==== Stored data
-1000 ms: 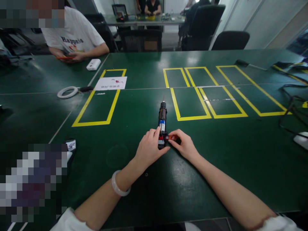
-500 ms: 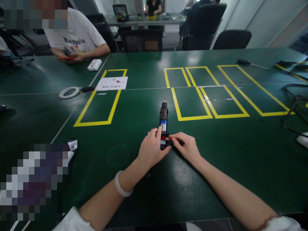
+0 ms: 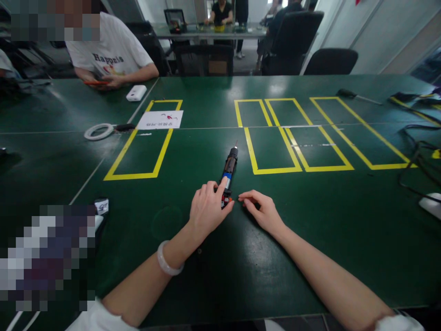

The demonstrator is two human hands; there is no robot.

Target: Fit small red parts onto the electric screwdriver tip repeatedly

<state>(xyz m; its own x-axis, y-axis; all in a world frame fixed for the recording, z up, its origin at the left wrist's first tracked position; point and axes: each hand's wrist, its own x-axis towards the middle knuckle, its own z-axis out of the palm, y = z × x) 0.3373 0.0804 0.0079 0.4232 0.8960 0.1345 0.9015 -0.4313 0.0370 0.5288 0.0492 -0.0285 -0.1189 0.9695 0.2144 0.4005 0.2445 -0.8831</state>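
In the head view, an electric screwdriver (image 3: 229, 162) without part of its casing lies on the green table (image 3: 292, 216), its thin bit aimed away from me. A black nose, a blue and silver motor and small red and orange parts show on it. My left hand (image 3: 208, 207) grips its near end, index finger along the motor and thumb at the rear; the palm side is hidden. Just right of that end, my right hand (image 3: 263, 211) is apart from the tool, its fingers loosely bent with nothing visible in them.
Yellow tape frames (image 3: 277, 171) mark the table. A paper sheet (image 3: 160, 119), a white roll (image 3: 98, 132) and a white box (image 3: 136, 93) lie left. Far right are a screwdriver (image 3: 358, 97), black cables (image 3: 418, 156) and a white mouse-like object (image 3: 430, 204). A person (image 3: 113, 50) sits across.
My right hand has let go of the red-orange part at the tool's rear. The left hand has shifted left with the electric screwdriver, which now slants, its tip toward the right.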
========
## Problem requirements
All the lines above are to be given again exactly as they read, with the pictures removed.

## Response box
-1000 ms: 
-500 ms: 
+0 ms: 

The demonstrator is two human hands; there is no robot.

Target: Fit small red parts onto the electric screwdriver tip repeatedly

<state>(xyz m; its own x-axis, y-axis; all in a world frame fixed for the recording, z up, its origin at the left wrist's first tracked position; point and axes: each hand's wrist, its own x-axis towards the middle knuckle, its own z-axis out of the palm, y = z × x) 0.3373 0.0804 0.0079 0.4232 0.8960 0.1345 0.9015 -0.4313 0.0370 0.5288 0.0492 -0.0285 -0.1189 0.9695 0.2144 0.4005 0.2445 -0.8831</state>
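In the head view, an electric screwdriver (image 3: 229, 162) without part of its casing lies on the green table (image 3: 292, 216), its thin bit aimed away from me. A black nose, a blue and silver motor and small red and orange parts show on it. My left hand (image 3: 208, 207) grips its near end, index finger along the motor and thumb at the rear; the palm side is hidden. Just right of that end, my right hand (image 3: 263, 211) is apart from the tool, its fingers loosely bent with nothing visible in them.
Yellow tape frames (image 3: 277, 171) mark the table. A paper sheet (image 3: 160, 119), a white roll (image 3: 98, 132) and a white box (image 3: 136, 93) lie left. Far right are a screwdriver (image 3: 358, 97), black cables (image 3: 418, 156) and a white mouse-like object (image 3: 430, 204). A person (image 3: 113, 50) sits across.
My right hand has let go of the red-orange part at the tool's rear. The left hand has shifted left with the electric screwdriver, which now slants, its tip toward the right.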

The submitted answer is complete.